Il rilancio industriale del nostro Paese non può essere affidato a interventi frammentari o a visioni di corto respiro. Serve invece una strategia strutturata e condivisa, in grado di coniugare competitività, coesione territoriale e capacità innovativa, anche al fine di collocarsi al meglio nelle nuove geografie economiche globali.
In tale prospettiva, il Mezzogiorno non può più essere considerato una “questione” da risolvere, ma si impone invece come area dal grande potenziale sociale, economico e industriale, con connessioni strategiche ai corridoi intermodali europei e alle catene del valore che i mutevoli equilibri internazionali stanno configurando.
Per il Sud si delinea una grande occasione: diventare il baricentro di una nuova proiezione di sviluppo nazionale. Come polo logistico e produttivo all’avanguardia e naturale punto di raccordo per i processi di reshoring, nearshoring e friendshoring che interessano i diversi settori industriali.
L’Italia, e il Mezzogiorno in particolare, dispongono di un ampio margine di crescita legato al rafforzamento della managerialità nei diversi livelli dimensionali d’impresa.
Molte aziende esprimono già produzioni di alto valore, che possono compiere un ulteriore salto di qualità con l’integrazione di competenze strategiche, digitali e commerciali.
Ecco perché come Federmanager abbiamo messo in campo la proposta di un ampio e strutturale programma di managerializzazione di 20mila PMI sull’intero territorio nazionale.

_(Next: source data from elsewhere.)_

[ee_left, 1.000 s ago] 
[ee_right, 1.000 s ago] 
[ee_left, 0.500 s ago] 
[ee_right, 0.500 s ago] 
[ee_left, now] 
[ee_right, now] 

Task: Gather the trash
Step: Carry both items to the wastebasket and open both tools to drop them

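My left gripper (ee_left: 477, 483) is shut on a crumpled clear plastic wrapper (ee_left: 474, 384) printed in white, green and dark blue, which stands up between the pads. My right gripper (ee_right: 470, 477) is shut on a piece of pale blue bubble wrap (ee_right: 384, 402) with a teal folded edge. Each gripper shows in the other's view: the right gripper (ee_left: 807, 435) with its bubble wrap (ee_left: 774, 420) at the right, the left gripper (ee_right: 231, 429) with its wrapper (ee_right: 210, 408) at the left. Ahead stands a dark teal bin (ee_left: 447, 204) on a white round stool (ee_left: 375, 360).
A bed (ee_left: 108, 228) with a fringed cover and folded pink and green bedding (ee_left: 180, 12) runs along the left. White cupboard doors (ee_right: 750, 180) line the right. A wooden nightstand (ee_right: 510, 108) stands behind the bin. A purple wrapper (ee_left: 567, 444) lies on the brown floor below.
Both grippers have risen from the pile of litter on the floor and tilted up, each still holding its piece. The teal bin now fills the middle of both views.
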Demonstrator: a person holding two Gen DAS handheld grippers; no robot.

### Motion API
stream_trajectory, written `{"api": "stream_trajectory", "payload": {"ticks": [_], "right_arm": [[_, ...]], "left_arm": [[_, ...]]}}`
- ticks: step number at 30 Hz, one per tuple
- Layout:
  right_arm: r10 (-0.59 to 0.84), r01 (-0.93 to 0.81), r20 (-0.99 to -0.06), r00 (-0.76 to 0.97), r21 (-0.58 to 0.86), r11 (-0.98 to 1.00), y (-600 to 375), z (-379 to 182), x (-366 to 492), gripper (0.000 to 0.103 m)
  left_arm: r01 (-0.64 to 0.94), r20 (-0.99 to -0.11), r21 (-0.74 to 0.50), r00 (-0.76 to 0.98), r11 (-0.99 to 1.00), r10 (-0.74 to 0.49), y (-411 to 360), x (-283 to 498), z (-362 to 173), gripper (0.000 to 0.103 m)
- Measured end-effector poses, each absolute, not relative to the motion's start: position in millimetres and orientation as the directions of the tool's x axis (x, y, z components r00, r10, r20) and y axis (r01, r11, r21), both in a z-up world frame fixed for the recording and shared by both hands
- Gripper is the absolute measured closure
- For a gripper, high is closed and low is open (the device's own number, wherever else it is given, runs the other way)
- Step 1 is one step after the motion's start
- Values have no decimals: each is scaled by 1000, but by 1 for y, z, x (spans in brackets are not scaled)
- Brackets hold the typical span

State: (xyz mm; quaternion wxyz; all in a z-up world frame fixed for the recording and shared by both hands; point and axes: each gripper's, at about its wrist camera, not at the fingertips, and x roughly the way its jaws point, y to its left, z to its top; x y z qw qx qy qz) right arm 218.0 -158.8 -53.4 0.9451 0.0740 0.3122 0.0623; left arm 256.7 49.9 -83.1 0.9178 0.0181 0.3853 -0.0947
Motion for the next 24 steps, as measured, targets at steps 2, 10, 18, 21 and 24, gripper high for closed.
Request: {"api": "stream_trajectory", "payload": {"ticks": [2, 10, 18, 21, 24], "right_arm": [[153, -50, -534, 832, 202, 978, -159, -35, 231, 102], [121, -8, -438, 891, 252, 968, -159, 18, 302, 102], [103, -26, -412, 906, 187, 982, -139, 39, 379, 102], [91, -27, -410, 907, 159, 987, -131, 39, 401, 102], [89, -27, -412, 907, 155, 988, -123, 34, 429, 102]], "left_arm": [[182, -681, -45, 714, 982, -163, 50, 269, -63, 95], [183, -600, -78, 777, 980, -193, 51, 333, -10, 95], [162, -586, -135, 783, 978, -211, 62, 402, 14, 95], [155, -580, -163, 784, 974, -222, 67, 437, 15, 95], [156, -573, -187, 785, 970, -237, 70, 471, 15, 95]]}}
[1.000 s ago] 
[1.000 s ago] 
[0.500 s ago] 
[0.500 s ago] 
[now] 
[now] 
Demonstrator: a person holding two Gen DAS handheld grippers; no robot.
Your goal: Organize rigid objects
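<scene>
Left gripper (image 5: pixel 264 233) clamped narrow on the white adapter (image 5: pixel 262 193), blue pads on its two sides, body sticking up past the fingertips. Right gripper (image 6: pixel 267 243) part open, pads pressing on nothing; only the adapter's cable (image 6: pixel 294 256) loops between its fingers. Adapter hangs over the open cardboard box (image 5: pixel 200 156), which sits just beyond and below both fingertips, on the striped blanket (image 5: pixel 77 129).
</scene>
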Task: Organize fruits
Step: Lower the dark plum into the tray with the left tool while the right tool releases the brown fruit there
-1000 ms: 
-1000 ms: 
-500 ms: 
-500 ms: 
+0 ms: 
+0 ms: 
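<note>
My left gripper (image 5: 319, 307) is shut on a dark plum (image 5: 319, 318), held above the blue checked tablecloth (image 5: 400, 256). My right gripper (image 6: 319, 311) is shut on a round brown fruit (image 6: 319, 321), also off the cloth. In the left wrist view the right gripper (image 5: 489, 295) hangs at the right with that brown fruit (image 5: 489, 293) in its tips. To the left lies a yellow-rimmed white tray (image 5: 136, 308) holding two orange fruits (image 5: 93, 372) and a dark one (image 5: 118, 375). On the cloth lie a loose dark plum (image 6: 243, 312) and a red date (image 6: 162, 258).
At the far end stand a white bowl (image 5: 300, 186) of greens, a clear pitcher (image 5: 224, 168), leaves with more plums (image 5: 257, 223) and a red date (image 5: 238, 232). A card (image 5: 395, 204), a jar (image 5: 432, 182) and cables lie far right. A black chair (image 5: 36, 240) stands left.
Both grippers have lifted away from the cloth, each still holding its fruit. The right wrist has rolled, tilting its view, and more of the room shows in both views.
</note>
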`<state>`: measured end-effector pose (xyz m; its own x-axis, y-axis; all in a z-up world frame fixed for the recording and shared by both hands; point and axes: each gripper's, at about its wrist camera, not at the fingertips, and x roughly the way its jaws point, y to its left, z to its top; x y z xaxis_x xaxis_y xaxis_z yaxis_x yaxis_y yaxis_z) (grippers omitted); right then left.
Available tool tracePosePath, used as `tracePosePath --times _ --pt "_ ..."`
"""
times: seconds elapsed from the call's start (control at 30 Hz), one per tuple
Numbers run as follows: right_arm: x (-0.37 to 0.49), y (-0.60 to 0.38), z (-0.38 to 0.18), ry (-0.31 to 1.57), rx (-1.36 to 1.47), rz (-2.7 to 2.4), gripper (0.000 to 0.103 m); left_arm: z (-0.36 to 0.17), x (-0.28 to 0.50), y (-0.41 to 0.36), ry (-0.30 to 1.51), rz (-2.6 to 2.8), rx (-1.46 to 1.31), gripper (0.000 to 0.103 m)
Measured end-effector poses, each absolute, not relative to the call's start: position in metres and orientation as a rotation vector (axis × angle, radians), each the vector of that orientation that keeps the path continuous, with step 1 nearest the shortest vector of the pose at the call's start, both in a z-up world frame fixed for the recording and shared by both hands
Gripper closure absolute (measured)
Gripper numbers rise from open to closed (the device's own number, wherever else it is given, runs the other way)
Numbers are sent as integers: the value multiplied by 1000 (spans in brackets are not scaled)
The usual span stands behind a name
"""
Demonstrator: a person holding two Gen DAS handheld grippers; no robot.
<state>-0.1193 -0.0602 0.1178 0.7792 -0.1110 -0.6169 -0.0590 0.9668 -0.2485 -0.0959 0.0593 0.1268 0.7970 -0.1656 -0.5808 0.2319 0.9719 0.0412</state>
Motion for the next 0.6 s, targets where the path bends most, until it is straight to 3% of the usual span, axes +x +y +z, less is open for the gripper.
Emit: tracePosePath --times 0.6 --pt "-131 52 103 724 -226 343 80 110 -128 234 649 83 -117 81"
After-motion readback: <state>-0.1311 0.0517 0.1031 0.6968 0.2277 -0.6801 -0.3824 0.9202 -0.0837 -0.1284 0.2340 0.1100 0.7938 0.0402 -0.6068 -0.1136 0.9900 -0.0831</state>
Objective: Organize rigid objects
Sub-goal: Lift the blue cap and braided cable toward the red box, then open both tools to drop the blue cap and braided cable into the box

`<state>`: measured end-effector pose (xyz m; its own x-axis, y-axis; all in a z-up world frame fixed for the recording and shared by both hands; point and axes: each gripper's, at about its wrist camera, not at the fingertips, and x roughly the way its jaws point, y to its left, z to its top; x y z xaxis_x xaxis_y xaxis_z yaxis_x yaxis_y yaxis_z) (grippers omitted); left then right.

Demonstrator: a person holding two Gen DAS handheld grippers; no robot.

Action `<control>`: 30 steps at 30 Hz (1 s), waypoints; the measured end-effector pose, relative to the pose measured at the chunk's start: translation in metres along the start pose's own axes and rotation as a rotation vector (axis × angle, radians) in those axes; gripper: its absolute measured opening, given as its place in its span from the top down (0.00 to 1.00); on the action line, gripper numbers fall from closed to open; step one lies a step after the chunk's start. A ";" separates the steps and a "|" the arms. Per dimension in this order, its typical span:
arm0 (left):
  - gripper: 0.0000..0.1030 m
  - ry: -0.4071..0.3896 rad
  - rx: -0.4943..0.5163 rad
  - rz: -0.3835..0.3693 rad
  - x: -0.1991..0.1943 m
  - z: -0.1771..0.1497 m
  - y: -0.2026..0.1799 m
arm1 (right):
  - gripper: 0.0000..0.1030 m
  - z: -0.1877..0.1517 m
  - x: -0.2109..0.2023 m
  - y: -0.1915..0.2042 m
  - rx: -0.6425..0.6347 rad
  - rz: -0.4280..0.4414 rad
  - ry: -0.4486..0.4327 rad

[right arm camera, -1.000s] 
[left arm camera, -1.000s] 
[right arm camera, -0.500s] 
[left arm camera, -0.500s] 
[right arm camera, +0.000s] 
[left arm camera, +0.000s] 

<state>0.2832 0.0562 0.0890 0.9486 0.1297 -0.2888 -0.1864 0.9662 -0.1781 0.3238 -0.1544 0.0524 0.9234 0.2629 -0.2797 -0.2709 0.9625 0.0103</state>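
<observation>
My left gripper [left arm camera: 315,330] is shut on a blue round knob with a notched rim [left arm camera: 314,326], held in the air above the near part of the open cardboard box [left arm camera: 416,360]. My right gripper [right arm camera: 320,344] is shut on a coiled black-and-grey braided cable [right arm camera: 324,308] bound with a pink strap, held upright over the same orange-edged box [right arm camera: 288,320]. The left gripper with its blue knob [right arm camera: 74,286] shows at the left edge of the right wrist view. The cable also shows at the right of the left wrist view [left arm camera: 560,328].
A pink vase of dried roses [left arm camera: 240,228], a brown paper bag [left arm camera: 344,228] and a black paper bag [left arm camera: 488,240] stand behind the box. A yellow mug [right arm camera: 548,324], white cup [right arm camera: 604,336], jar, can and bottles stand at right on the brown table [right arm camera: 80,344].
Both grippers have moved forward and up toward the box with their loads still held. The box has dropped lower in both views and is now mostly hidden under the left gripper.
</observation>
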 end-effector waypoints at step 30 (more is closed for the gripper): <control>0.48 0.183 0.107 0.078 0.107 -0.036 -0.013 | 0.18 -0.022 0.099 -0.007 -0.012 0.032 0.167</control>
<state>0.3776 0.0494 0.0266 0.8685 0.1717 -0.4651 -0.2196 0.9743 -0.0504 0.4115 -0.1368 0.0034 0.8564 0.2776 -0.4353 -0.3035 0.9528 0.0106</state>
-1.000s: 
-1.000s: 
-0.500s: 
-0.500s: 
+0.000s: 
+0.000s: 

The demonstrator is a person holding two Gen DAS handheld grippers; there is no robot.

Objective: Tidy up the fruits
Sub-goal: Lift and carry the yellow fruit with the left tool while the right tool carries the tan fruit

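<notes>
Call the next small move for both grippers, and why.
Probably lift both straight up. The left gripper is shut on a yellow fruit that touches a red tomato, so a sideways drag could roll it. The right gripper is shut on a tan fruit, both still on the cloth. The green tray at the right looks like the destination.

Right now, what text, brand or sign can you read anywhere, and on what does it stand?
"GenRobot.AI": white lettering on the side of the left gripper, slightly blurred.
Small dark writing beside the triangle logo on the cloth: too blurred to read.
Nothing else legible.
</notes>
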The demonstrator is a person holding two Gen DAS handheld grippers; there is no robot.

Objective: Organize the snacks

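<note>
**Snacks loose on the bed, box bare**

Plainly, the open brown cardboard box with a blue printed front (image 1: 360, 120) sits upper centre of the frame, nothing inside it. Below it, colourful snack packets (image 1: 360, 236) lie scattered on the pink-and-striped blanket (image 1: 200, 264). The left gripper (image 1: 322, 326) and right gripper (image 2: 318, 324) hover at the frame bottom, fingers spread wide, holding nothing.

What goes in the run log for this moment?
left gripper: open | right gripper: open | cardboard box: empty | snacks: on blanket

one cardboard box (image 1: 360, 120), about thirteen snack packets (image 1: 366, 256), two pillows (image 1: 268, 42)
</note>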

Un programma che intendiamo articolare, in sinergia con le istituzioni, per dare un forte impulso alla ripresa economica e alla competitività di sistema.
Con alcuni obiettivi chiari in agenda: governare le transizioni in atto, rafforzare le filiere, aprirsi al dialogo con nuovi mercati e creare occupazione sicura e qualificata. Managerializzare le imprese significa altresì aprire una nuova fase per le aree del Paese con maggiore potenziale di sviluppo: il Mezzogiorno può quindi davvero diventare il banco di prova di una rinnovata stagione industriale.
Ma senza una governance adeguata, nelle diverse sfere coinvolte sul piano istituzionale e aziendale, il rischio è che le promesse di modernizzazione e avanzamento rimangano disattese.
Da manager, vogliamo un’Italia protagonista delle trasformazioni globali. Un’Italia che agisca con la sicurezza di un Paese fondatore dell’Ue, consolidando il proprio ruolo come quarto esportatore mondiale e facendo valere la sua posizione privilegiata al centro dell’area mediterranea. Quella del Mezzogiorno, in questa prospettiva, è la grande opportunità da cogliere.
E ciò sarà possibile solo grazie al contributo della migliore managerialità, che Federmanager ogni giorno rappresenta. Sui territori e al fianco delle persone.